Message boards discussing the demise of Frog Hollow discuss service concerns, and they talk inevitably about the convenience of shopping online. We have heard all this before, and as someone who buys a ton of books on the internet, I can sympathize. Having grown up in Newfoundland, we bought what Jim Baird carried at WordPlay or, worse, what washed ashore at Coles in the Avalon Mall. But, as I have written before in this space, what is lacking in the online experience is the ability to browse effectively. Is there any better experience than finding, in a genre-oriented section or amongst the new releases and recommended books, something you did not even know existed? In our comfort, this is the only discernible echo of a way of life that rewarded skill and attentiveness with the ability to support ourselves. Perhaps the kind of curiosity we express in bookstores is the way we have been supporting our curiosity and our intellect. Do we lose this online?
The struggling independent bookstore cannot hold the depth of stock necessary to nurture always the curiosity about which I talk, and it relies on a keen buyer and keen staff, but perhaps that is not even enough.
A recent trip to Market Mall in Calgary revealed the sad reality that Play had closed its doors. An independent music chain with three locations in British Columbia and Alberta, it suffered the kind of fall-off you see in little bookstores. Where is used to have, say, deep holdings in folk and blues, it started carrying little more than new releases with a token catalog presence.
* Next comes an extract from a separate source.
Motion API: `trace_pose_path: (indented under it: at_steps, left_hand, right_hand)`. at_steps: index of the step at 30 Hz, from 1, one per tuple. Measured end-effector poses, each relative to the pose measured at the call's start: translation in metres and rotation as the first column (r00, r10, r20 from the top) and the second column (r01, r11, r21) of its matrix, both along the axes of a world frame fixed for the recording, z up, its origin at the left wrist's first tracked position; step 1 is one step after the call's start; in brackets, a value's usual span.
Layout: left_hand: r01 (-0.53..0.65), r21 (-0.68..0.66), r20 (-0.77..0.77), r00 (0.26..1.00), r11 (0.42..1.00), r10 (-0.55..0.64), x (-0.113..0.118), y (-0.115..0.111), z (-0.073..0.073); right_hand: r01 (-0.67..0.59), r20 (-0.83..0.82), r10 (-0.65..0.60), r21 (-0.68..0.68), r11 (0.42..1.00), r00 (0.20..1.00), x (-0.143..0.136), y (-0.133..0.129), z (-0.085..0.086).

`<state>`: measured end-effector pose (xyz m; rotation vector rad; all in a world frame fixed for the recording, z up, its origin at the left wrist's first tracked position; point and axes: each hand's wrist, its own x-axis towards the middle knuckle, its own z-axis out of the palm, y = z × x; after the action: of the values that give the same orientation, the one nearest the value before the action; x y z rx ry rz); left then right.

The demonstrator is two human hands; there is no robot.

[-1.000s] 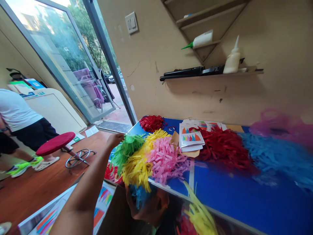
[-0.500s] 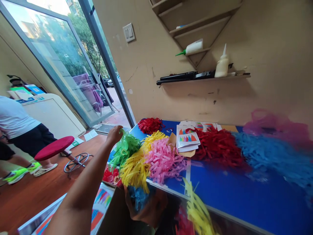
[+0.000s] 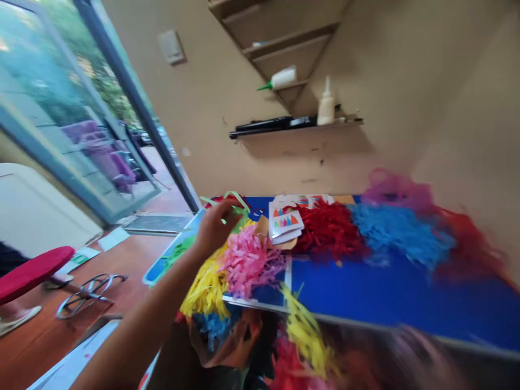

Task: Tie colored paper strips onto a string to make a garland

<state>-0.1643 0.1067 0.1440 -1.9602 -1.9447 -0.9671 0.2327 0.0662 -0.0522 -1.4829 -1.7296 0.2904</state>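
The person's left grip point(image 3: 216, 223) is curled closed around thin, ribbon-like green strips point(image 3: 242, 218), a slim loop springing out at one o'clock from the knuckles. From that hand, crinkled yellow fringe point(image 3: 208, 288) lies at six o'clock and a fluffy pink heap point(image 3: 252, 261) at five. Toward three — flat printed cards point(image 3: 287, 223), then shaggy red strips point(image 3: 328, 227) on the smooth blue surface point(image 3: 357, 290). The right grip's state cannot be told.

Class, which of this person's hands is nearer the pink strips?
Left: the left hand appears just above-left of the pink strips; the right hand cannot be made out clearly.
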Motion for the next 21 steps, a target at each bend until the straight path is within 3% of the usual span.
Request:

My question, moving forward, is who will inhabit all this evacuated commercial retail space? There is no need for the proliferation of cheap clothing stores, where you can find shoppers sifting through, looking for a bargain. While the thrill of the hunt persists there, there is little evidence of intellectual curiosity amongst those who moil for cheap socks and shoes.
It is a shame about Frog Hollow but try as I might (and I grew up in Halifax and did my BA and MA there), I only *once* ever found a book there that interested me enough to buy.
Conversely, I've spent more thousands of dollars than I care to contemplate at Book Mark, Back Pages, Doull's, and The Last Word - all stores which seem still to be doing alright in this difficult market.
I think their stocking choices, not online sales and the proliferation of big box sales, is maybe the only real reason they couldn't make it.